▶ [Your task]
Find every line below with the string "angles" and pick it out.

▶ [Source material]
------------------------------------------------

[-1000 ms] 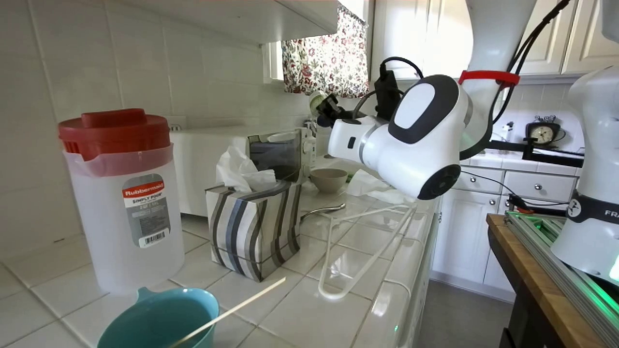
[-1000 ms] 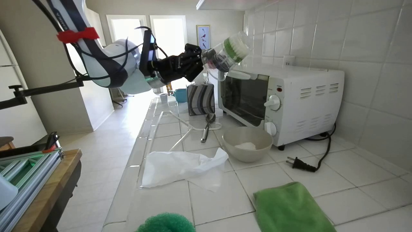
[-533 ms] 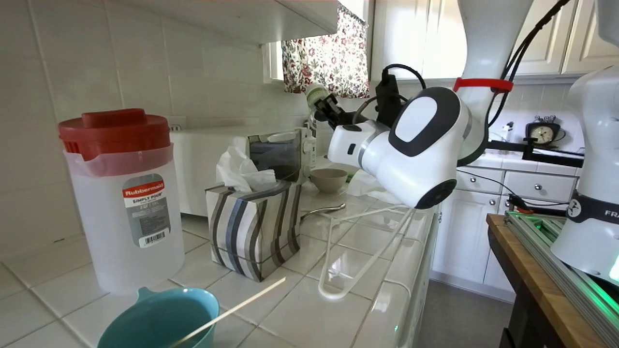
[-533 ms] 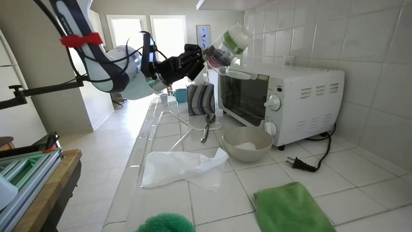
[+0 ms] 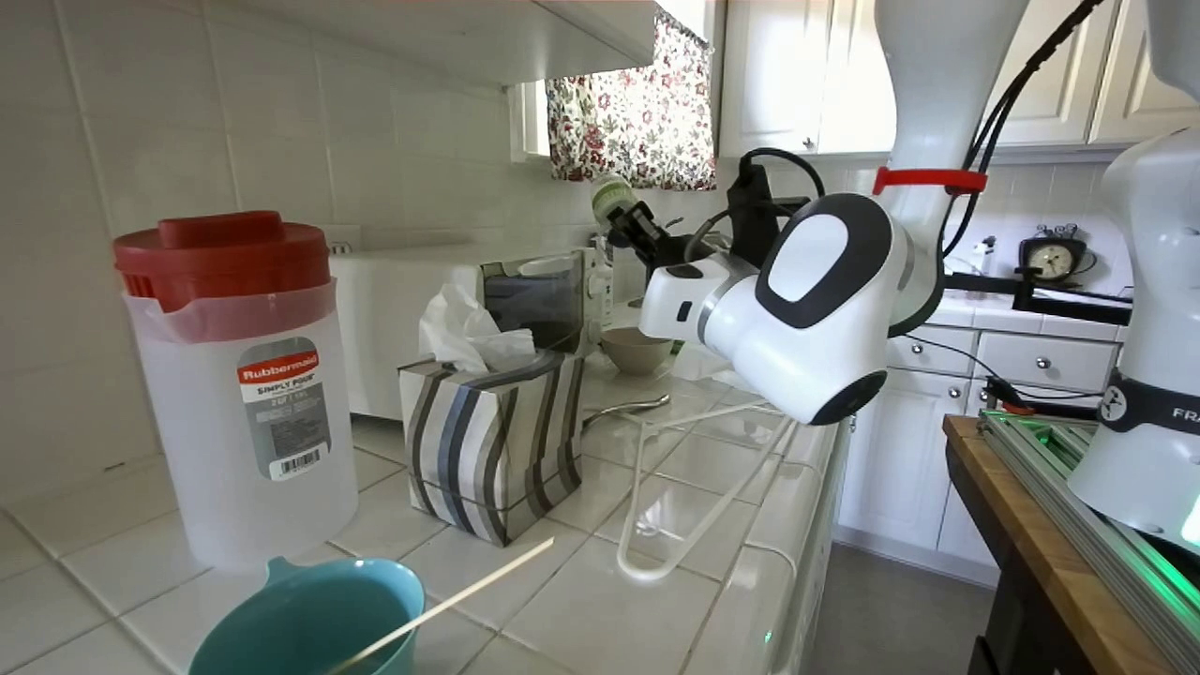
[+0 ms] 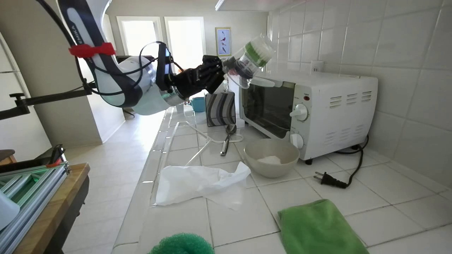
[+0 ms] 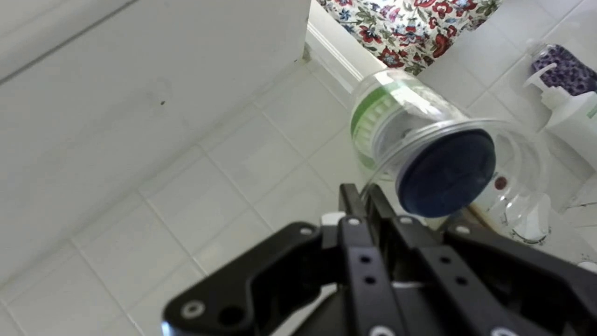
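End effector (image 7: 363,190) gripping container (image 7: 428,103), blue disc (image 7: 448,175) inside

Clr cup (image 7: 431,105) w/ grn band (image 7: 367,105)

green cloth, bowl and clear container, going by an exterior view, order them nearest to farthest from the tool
1. Clear container: pinched at its rim by the tool.
2. Bowl: below, on the counter beside the toaster oven.
3. Green cloth: past the bowl, in the picture's foreground.
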Controlling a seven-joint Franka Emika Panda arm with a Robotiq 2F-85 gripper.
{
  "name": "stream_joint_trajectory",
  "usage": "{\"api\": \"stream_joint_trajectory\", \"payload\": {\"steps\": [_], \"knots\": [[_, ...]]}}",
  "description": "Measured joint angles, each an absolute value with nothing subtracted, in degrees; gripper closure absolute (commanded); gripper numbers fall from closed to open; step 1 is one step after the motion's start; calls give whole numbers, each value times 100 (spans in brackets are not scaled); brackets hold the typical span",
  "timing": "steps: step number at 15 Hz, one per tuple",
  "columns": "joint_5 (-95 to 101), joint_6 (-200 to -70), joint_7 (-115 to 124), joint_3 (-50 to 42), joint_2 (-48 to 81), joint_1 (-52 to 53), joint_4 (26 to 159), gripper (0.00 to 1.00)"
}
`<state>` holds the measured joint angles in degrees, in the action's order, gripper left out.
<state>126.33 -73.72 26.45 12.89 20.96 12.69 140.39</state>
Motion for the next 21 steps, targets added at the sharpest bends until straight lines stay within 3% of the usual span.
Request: {"api": "stream_joint_trajectory", "payload": {"steps": [21], "knots": [[13229, -5511, 2964, 1334, 2335, 1344, 13887, 98]]}}
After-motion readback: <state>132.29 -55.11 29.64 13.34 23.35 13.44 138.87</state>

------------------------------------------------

▶ [Result for this task]
  "description": "Measured joint angles, each an absolute value with nothing subtracted, in degrees; gripper closure absolute (commanded); gripper numbers fall from closed to open; step 1 is one step after the motion's start; calls give whole numbers, each value times 100 (spans in brackets are not scaled); brackets hold the typical span",
`<state>` holds the measured joint angles in degrees, in the action's order, gripper left out.

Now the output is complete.